Quantum computing and the bigger picture – ComputerWeekly.com

Every few years IBM brings out a new addition to its Z series mainframe family. From the information accompanying the release of the new enterprise system, IBM appears to be touting the new z16 machines ability to handle real time fraud detection for instant payments across the financial sector. It also offers an AI (artificial intelligence) accelerator, using IBMs Telum chip. This will certainly be good news for many financial institutes. For instance, speaking at a recent IBM-hosted roundtable, Steve Suarez, global head of innovation, finance & risk at HSBC, described how the bank was drowning in data. Suarez sees a need to have technology that can help the bank provide insights that actually benefit people.

What is interesting from the virtual z16 briefing Computer Weekly attended is IBMs focus on the new machines ability to protect against hackers using quantum computing to break the strong encryption that underpins financial transactions.

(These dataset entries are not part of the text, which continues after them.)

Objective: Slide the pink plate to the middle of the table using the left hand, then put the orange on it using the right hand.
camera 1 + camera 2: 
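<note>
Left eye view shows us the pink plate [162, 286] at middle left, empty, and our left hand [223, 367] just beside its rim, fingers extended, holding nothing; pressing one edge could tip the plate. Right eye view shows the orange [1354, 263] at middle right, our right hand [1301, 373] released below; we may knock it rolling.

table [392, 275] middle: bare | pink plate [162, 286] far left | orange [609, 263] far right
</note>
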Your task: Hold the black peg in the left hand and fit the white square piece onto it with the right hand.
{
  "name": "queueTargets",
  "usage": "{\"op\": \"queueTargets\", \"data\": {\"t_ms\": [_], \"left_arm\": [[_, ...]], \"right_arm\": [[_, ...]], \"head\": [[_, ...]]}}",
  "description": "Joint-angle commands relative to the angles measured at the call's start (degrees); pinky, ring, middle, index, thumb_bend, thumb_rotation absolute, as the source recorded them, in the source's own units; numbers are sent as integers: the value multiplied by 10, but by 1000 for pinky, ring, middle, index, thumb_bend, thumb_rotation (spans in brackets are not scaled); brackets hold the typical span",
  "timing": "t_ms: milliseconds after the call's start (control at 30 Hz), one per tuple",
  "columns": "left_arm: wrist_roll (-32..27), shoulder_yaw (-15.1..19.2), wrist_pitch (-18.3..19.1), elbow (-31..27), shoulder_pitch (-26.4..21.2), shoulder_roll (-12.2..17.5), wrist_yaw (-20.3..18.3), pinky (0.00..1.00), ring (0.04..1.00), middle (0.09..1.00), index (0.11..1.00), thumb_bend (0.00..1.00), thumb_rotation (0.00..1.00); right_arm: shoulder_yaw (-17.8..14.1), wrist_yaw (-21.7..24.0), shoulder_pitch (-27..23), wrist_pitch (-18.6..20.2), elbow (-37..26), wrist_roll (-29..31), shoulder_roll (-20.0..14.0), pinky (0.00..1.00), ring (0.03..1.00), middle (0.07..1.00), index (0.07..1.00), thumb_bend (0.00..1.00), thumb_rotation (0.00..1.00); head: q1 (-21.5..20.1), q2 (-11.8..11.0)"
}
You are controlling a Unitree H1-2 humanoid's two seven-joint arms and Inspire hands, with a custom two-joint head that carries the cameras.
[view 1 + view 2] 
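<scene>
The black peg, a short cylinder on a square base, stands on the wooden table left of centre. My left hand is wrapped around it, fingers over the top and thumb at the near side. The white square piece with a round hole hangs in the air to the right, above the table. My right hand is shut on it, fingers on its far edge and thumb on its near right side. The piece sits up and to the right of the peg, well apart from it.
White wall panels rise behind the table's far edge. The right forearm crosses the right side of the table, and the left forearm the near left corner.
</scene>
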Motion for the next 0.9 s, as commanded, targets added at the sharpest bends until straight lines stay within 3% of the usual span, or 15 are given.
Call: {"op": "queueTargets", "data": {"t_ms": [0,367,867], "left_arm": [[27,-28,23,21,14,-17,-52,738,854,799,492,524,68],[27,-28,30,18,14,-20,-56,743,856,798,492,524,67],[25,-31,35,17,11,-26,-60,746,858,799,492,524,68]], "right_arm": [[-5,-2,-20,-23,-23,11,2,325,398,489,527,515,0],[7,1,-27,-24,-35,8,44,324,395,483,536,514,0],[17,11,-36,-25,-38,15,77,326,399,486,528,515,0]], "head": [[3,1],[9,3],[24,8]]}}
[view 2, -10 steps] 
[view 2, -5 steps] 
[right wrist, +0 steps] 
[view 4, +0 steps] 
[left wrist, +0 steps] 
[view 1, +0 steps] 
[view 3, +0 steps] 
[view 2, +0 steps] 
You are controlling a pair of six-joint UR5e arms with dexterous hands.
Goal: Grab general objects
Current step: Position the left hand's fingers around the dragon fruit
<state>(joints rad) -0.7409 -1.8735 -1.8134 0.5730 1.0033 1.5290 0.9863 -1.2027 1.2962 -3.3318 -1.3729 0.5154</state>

IBM distinguished engineer, Anne Dames said: Good technology can be used to do bad things. In other words, a quantum computer could be used to break the cryptographic keys that are used to encrypt data.

We are entering a new cryptographic era, she warns, adding that the IT industry needs to act now before there is an effective quantum computing based attack.

The worst case scenario IBM paints is where a successful hacking attack gains access to a large quantity of encrypted data. Since this data is encrypted, it is near impossible to decipher it in a realistic timescale. The US National Institute of Standards and Technology warns that if large-scale quantum computers are ever built, they will be able to break many of the public-key cryptosystems currently in use. This would seriously compromise the confidentiality and integrity of digital communications on the Internet and elsewhere. Nist is encouraging the IT sector to develop post-quantum cryptography and IBMs z16 is one of the first systems to claim it is quantum safe.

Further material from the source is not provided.